= Required action =
Return verbatim all lines from the first one in the records to the line with "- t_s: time", both ends kept.

= The input =
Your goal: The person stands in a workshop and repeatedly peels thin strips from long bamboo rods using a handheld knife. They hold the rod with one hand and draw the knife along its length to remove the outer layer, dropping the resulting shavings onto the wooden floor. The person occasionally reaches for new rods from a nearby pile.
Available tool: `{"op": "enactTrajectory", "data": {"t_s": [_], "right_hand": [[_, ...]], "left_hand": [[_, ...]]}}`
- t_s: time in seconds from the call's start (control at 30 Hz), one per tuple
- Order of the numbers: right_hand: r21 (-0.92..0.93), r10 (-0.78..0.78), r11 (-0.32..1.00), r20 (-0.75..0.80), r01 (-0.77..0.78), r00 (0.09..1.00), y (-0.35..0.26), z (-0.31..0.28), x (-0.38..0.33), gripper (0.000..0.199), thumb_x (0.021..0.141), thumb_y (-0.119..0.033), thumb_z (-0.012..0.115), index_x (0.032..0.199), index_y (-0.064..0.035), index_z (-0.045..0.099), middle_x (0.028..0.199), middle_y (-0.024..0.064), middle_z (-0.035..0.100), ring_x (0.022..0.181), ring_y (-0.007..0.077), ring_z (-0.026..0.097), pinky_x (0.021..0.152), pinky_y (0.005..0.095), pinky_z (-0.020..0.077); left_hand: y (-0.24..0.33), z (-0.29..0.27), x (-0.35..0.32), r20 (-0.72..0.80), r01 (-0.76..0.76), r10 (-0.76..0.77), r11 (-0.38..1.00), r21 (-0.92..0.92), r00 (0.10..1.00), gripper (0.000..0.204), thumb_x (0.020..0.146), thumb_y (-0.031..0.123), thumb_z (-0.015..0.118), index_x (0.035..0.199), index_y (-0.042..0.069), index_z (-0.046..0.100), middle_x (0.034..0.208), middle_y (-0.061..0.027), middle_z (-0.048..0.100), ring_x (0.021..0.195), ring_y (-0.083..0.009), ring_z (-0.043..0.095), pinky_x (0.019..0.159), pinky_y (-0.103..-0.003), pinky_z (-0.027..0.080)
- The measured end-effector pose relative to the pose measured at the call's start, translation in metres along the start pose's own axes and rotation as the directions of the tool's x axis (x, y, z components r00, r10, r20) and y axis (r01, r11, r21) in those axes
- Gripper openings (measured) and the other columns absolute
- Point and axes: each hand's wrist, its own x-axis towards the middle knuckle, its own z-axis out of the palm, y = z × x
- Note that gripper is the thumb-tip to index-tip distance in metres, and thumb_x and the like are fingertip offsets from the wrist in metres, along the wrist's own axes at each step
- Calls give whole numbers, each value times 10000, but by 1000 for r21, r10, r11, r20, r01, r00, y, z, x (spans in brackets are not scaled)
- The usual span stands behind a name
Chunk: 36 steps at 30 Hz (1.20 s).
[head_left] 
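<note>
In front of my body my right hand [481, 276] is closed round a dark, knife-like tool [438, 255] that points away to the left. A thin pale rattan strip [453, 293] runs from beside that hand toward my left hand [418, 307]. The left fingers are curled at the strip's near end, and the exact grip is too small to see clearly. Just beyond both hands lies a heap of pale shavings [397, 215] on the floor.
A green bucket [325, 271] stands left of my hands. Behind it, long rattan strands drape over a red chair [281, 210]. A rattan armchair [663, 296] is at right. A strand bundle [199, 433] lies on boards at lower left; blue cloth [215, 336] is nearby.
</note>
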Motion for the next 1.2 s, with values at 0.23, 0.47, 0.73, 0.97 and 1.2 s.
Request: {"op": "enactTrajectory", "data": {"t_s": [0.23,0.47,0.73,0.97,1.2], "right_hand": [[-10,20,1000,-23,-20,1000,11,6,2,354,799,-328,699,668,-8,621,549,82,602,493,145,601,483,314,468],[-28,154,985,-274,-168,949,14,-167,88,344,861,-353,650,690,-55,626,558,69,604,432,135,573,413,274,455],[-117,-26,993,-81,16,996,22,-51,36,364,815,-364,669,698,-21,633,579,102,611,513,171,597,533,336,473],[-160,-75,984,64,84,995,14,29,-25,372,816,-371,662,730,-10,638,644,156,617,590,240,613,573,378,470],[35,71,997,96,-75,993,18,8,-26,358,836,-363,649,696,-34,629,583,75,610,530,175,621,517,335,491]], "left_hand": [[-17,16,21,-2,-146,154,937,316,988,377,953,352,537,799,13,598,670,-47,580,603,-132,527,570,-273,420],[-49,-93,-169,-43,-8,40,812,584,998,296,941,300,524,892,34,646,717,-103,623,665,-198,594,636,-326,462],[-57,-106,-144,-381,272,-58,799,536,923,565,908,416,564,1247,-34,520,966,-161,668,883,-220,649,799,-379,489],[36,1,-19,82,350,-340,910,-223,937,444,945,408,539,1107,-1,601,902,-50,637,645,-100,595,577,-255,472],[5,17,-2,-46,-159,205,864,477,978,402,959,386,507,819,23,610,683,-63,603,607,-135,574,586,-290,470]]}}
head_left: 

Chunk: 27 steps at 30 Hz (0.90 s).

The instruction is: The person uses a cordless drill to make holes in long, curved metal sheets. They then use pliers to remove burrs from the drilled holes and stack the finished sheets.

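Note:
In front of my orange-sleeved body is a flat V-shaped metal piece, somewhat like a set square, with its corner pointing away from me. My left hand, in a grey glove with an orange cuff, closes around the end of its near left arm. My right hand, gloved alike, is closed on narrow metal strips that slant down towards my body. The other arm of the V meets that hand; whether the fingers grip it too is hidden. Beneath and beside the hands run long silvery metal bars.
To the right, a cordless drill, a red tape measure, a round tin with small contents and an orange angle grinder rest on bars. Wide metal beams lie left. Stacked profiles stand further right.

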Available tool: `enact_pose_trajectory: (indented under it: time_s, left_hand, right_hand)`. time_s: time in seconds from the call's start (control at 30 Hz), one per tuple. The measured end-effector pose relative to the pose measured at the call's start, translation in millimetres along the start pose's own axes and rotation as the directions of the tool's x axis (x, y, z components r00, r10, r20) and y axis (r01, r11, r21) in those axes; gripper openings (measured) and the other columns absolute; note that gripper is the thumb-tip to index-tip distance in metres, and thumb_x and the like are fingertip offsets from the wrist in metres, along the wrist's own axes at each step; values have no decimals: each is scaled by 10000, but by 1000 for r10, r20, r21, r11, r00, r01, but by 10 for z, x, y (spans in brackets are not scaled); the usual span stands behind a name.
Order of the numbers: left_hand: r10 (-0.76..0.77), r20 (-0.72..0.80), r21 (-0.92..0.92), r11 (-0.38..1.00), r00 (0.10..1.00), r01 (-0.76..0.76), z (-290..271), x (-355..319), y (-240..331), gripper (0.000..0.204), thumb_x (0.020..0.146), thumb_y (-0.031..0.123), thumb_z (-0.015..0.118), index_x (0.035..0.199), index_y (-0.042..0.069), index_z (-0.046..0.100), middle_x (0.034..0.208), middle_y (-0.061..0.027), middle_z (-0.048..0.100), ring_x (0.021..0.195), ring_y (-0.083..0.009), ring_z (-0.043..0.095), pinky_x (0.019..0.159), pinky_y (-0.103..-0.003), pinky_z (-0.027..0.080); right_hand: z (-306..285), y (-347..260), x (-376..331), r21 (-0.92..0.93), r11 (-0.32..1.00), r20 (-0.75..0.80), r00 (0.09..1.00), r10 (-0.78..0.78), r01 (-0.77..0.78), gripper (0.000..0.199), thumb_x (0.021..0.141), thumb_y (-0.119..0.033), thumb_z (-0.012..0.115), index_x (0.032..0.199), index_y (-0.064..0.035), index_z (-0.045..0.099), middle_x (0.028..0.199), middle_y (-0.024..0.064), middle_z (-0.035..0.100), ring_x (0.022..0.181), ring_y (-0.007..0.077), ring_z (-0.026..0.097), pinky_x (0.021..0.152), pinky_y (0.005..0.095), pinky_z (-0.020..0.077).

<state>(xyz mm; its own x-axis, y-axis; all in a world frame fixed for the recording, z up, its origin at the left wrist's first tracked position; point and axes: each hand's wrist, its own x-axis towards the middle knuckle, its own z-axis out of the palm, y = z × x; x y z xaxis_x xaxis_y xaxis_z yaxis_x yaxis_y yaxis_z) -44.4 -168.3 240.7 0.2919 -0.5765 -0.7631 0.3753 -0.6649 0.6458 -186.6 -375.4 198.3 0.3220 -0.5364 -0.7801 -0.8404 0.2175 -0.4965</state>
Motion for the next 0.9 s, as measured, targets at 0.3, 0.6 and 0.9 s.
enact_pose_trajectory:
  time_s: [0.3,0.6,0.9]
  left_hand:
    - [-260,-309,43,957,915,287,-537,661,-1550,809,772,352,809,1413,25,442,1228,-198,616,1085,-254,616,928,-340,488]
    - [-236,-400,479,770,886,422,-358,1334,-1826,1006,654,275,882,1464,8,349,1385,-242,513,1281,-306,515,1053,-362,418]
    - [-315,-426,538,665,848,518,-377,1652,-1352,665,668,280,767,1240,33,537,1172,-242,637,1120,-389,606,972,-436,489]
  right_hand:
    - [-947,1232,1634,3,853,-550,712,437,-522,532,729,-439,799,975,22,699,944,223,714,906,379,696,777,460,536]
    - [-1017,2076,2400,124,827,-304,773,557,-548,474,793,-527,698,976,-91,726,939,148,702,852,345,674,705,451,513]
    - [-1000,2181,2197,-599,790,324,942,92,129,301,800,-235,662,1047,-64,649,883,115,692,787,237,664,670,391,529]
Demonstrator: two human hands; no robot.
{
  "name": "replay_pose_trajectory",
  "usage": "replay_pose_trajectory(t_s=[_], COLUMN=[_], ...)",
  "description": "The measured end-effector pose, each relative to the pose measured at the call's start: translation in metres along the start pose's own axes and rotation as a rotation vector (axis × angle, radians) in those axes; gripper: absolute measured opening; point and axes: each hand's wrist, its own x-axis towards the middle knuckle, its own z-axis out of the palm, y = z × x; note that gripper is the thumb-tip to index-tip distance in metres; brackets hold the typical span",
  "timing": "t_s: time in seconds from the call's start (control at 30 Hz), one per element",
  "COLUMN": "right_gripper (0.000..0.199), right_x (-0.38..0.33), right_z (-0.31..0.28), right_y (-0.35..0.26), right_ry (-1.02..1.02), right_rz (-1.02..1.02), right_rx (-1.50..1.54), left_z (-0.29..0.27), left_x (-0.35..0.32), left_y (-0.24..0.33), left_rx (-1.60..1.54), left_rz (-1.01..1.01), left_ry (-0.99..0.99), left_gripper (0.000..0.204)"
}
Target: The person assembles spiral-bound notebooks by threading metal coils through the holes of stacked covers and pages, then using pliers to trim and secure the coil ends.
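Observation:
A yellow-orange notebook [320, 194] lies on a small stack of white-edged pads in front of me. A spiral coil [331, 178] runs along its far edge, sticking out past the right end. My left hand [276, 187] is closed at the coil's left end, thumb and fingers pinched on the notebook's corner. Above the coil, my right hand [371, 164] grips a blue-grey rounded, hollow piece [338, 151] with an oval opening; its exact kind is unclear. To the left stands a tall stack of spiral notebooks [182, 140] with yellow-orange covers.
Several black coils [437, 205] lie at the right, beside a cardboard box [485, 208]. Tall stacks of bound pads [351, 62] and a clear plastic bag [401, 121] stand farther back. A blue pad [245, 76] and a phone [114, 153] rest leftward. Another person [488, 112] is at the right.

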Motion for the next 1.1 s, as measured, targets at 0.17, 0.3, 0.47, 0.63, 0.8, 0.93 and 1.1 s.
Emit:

= Exercise solution =
Your goal: The person stands in a workshop and repeatedly peels thin strips from long bamboo rods using a handheld knife. They hold the rod with one hand and draw the knife along its length to remove the outer layer, dropping the resulting shavings onto the wooden floor. The person occasionally reaches for new rods from a nearby pile.
Available tool: `{"op": "enactTrajectory", "data": {"t_s": [_], "right_hand": [[_, ...]], "left_hand": [[_, ...]]}}`
- t_s: time in seconds from the call's start (control at 30 Hz), one per tuple

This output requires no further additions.